● **Task statement**
The entries below must be repeated exactly. None may be skipped.

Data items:
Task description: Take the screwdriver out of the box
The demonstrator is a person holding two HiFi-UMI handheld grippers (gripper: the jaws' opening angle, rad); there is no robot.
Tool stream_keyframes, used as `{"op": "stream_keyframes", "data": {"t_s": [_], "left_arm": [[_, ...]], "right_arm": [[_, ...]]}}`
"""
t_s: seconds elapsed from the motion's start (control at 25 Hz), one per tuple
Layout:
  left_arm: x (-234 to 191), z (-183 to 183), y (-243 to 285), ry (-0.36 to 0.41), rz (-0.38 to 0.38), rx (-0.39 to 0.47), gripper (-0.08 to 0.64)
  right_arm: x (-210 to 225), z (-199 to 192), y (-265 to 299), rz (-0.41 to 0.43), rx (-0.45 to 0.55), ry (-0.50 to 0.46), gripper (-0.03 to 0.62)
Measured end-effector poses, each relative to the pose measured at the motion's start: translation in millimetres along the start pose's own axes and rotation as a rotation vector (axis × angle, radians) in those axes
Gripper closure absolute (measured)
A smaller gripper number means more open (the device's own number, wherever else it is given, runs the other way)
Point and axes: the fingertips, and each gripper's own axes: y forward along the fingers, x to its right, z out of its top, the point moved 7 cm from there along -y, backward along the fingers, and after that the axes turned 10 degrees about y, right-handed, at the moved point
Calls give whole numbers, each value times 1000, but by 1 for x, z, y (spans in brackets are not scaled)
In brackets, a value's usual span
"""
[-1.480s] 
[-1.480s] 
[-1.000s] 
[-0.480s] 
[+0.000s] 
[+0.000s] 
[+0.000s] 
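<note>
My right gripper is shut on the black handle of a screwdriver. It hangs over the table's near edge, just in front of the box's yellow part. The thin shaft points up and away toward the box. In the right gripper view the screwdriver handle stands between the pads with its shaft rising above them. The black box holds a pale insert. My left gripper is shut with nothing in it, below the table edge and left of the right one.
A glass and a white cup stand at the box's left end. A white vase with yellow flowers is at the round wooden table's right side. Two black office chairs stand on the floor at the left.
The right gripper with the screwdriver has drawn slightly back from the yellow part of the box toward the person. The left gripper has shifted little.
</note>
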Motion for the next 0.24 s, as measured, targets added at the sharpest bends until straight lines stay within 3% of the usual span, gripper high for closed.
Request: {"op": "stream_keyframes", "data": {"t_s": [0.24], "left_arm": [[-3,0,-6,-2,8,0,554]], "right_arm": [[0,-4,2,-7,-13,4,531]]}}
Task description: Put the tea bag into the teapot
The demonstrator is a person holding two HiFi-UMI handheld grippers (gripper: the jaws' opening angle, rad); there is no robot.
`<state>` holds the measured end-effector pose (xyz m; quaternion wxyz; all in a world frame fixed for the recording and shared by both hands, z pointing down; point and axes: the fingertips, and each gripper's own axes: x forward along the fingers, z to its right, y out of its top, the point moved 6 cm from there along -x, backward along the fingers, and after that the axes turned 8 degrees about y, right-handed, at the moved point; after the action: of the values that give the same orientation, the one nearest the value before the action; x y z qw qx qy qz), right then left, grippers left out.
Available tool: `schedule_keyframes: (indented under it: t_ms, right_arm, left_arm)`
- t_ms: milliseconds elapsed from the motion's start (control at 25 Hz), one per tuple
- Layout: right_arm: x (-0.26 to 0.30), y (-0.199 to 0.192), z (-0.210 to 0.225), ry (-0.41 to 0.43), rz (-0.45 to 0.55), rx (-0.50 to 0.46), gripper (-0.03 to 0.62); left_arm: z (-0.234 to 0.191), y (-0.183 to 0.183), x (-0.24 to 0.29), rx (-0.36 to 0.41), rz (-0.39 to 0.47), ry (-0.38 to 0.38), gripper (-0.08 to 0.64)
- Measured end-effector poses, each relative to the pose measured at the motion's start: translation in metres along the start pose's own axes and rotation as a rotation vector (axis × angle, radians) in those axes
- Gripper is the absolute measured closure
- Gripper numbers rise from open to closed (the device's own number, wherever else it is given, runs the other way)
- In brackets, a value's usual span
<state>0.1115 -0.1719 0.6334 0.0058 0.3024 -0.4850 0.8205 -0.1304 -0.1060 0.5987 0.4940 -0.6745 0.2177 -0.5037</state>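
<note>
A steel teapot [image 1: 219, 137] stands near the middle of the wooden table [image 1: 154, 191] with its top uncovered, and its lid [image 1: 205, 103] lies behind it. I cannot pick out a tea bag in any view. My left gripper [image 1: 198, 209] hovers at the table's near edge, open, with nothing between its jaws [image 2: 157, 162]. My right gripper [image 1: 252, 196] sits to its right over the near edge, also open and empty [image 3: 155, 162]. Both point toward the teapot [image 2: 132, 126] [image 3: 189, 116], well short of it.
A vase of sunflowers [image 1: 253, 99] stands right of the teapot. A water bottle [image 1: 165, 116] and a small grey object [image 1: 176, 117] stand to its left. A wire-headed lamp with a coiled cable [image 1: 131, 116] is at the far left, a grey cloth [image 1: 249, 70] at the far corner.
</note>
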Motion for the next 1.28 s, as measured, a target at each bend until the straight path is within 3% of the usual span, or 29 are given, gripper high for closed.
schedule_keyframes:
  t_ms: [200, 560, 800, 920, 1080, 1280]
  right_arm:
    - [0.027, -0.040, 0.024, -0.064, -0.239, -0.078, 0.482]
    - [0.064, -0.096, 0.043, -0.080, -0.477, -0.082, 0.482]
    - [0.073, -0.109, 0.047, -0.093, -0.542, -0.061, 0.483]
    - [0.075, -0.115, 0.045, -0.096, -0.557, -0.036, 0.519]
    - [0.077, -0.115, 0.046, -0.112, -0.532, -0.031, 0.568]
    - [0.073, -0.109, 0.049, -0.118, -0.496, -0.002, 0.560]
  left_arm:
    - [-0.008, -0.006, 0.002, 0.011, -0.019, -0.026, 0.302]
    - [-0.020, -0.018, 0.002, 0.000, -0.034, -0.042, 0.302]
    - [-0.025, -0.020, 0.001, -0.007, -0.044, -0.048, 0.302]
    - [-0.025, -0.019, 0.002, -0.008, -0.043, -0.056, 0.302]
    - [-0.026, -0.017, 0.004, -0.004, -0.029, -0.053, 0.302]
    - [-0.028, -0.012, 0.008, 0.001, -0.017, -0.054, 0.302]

● **Exercise answer**
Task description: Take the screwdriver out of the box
The demonstrator is a person holding two HiFi-UMI handheld grippers (gripper: the jaws' opening angle, rad); there is no robot.
Tool stream_keyframes, used as `{"op": "stream_keyframes", "data": {"t_s": [_], "left_arm": [[_, ...]], "right_arm": [[_, ...]]}}`
"""
t_s: seconds elapsed from the motion's start (control at 25 Hz), one per tuple
Layout:
  left_arm: x (-234 to 191), z (-183 to 183), y (-243 to 285), ry (-0.36 to 0.41), rz (-0.38 to 0.38), rx (-0.39 to 0.47), gripper (-0.08 to 0.64)
  right_arm: x (-210 to 225), z (-199 to 192), y (-265 to 299), rz (-0.41 to 0.43), rx (-0.45 to 0.55), ry (-0.50 to 0.46), gripper (-0.03 to 0.62)
Measured end-effector poses, each relative to the pose measured at the motion's start: translation in millimetres along the start pose's own axes and rotation as a rotation vector (axis × angle, radians) in those axes
Gripper closure absolute (measured)
A smaller gripper number means more open (the device's own number, wherever else it is given, runs the other way)
Point and axes: the fingertips, and each gripper's own axes: y forward along the fingers, x to its right, z out of its top, the point moved 7 cm from there along -y, backward along the fingers, and after that the axes turned 10 degrees about y, right-handed, at the moved point
Calls give whole numbers, each value times 1000, but by 1 for x, z, y (spans in brackets are not scaled)
In brackets, a value's usual span
"""
[-1.480s] 
[-1.480s] 
[-1.000s] 
[-0.480s] 
[+0.000s] 
[+0.000s] 
[+0.000s] 
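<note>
My right gripper is shut on the black handle of a screwdriver. It hangs over the table's near edge, just in front of the box's yellow part. The thin shaft points up and away toward the box. In the right gripper view the screwdriver handle stands between the pads with its shaft rising above them. The black box holds a pale insert. My left gripper is shut with nothing in it, below the table edge and left of the right one.
A glass and a white cup stand at the box's left end. A white vase with yellow flowers is at the round wooden table's right side. Two black office chairs stand on the floor at the left.
The right gripper with the screwdriver has drawn slightly back from the yellow part of the box toward the person. The left gripper has shifted little.
</note>
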Motion for the next 0.24 s, as measured, targets added at the sharpest bends until straight lines stay within 3% of the usual span, gripper high for closed.
Request: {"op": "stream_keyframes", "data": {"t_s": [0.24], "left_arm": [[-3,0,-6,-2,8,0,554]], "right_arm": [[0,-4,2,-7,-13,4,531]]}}
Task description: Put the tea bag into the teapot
The demonstrator is a person holding two HiFi-UMI handheld grippers (gripper: the jaws' opening angle, rad); there is no robot.
`<state>` holds the measured end-effector pose (xyz m; quaternion wxyz; all in a world frame fixed for the recording and shared by both hands, z pointing down; point and axes: the fingertips, and each gripper's own axes: x forward along the fingers, z to its right, y out of its top, the point moved 6 cm from there along -x, backward along the fingers, and after that the axes turned 8 degrees about y, right-handed, at the moved point; after the action: of the values that give the same orientation, the one nearest the value before the action; x y z qw qx qy qz), right then left, grippers left out.
Available tool: `schedule_keyframes: (indented under it: t_ms, right_arm, left_arm)`
- t_ms: milliseconds elapsed from the motion's start (control at 25 Hz), one per tuple
- Layout: right_arm: x (-0.26 to 0.30), y (-0.199 to 0.192), z (-0.210 to 0.225), ry (-0.41 to 0.43), rz (-0.45 to 0.55), rx (-0.50 to 0.46), gripper (-0.03 to 0.62); left_arm: z (-0.234 to 0.191), y (-0.183 to 0.183), x (-0.24 to 0.29), rx (-0.36 to 0.41), rz (-0.39 to 0.47), ry (-0.38 to 0.38), gripper (-0.08 to 0.64)
- Measured end-effector poses, each relative to the pose measured at the motion's start: translation in metres along the start pose's own axes and rotation as a rotation vector (axis × angle, radians) in those axes
- Gripper is the absolute measured closure
- Gripper numbers rise from open to closed (the device's own number, wherever else it is given, runs the other way)
- In brackets, a value's usual span
<state>0.1115 -0.1719 0.6334 0.0058 0.3024 -0.4850 0.8205 -0.1304 -0.1060 0.5987 0.4940 -0.6745 0.2177 -0.5037</state>
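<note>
A steel teapot [image 1: 219, 137] stands near the middle of the wooden table [image 1: 154, 191] with its top uncovered, and its lid [image 1: 205, 103] lies behind it. I cannot pick out a tea bag in any view. My left gripper [image 1: 198, 209] hovers at the table's near edge, open, with nothing between its jaws [image 2: 157, 162]. My right gripper [image 1: 252, 196] sits to its right over the near edge, also open and empty [image 3: 155, 162]. Both point toward the teapot [image 2: 132, 126] [image 3: 189, 116], well short of it.
A vase of sunflowers [image 1: 253, 99] stands right of the teapot. A water bottle [image 1: 165, 116] and a small grey object [image 1: 176, 117] stand to its left. A wire-headed lamp with a coiled cable [image 1: 131, 116] is at the far left, a grey cloth [image 1: 249, 70] at the far corner.
</note>
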Motion for the next 1.28 s, as measured, a target at each bend until the straight path is within 3% of the usual span, or 29 are given, gripper high for closed.
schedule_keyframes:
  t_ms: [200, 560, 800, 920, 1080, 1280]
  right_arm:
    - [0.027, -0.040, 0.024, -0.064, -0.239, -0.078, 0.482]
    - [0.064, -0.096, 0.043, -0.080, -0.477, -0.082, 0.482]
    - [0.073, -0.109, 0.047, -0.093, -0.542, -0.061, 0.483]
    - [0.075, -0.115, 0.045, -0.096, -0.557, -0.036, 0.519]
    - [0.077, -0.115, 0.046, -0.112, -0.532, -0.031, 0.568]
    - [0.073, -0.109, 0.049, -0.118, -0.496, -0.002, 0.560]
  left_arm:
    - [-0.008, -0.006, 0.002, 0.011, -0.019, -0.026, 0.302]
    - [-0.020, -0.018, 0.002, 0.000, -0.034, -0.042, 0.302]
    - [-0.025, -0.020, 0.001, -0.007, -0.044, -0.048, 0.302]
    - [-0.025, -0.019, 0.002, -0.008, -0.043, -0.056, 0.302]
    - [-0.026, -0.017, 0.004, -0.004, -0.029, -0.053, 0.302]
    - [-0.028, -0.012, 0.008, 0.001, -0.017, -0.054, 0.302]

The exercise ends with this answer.